Marthe (1997)
Directed by Jean-Loup Hubert

Drama / Romance / War

Film Review

Abstract picture representing Marthe (1997)
If you overlook its occasional bursts of mawkish sentimentality, this modest wartime romantic drama has a great deal going for it.  The melancholic photography not only evokes the mood of the period in which the film is set, it also lends the film a persistent undertone of tragedy, making us more conscious of the transience of love and life as experienced by the protagonists in such a cruel period of uncertainty.  There are some resemblances with Jean-Pierre Jeunet's Un long dimanche de fiançailles (2004), but Marthe is the better film because it is far less reliant on cinematographic technique and offers a more convincing story of love found and lost.

Engaging though the film is, there are very few surprises in store for us.  Marthe is a fairly conventional kind of melodrama which follows a fairly predictable course, but some exceptional performances from an impressive cast prevent it from being a mundane timewaster.  Most memorable are the contributions from the two leads, Clotilde Courau and Guillaume Depardieu, both of whom bring depth and tenderness to their portrayals of two incredibly fragile individuals caught up in the calamity of WWI.   

Although near the start of his career, Depardieu had already proven himself to be an actor as worthy as his illustrious father Gérard - first in Alain Corneau's sombre drama Tous les matins du monde (1993), then in Pierre Salvadori's amiable comedy Les Apprentis (1995).  In Marthe, playing a young soldier with an astonishing sense of reality, he can hardly fail to move us as his character becomes entangled in a romantic attachment that cannot end well.  Gérard Jugnot also deserves a mention en passant, for his brief but unforgettable portrayal of a crippled soldier.

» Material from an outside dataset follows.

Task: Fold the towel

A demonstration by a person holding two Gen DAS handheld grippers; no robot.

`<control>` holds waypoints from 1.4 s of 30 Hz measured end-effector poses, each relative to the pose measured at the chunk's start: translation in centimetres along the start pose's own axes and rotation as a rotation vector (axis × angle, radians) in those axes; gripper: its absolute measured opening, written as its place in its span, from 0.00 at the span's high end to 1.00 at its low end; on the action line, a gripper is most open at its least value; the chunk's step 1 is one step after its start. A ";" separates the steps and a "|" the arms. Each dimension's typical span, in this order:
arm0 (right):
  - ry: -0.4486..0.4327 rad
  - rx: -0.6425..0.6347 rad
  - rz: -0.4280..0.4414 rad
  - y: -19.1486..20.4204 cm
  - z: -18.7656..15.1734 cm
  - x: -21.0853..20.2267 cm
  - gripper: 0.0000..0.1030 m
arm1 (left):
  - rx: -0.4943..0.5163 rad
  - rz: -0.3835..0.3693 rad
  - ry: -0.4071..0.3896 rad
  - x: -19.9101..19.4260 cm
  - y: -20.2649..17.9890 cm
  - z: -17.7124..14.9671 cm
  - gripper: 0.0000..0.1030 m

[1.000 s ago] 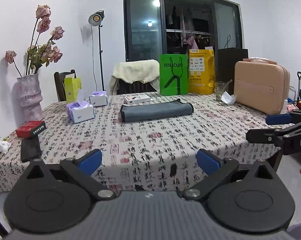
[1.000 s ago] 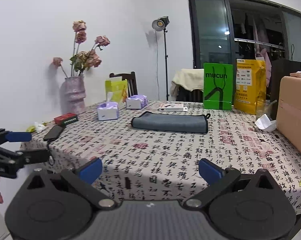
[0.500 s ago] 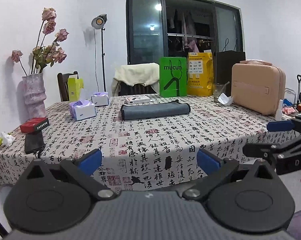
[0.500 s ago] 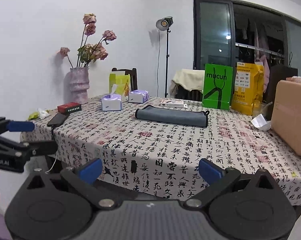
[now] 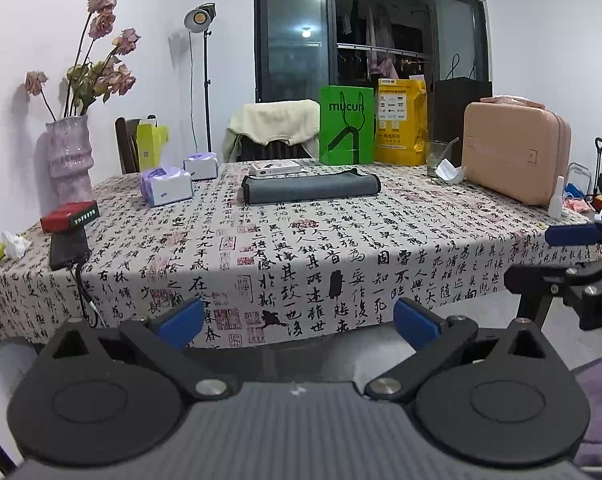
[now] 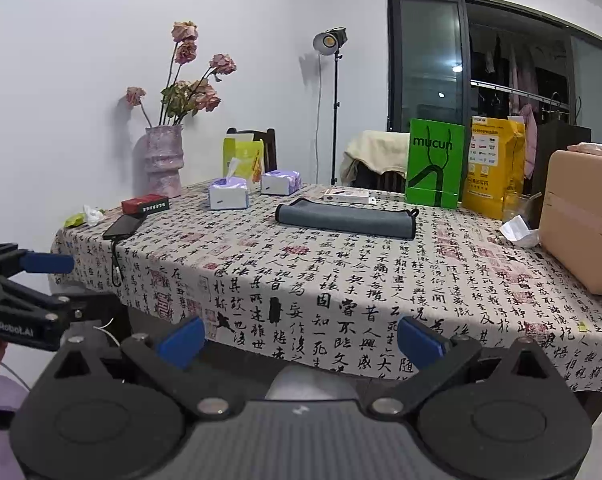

Where the film particularly makes it mark is with its harrowingly authentic reconstruction of the World War One battle scenes.  They may not be on quite the scale of a blockbuster war film, but these sequences - which use of point-of-view shots skilfully to heighten the drama - are extraordinarily effective, giving us a truly terrifying awareness of the nightmare that was trench warfare.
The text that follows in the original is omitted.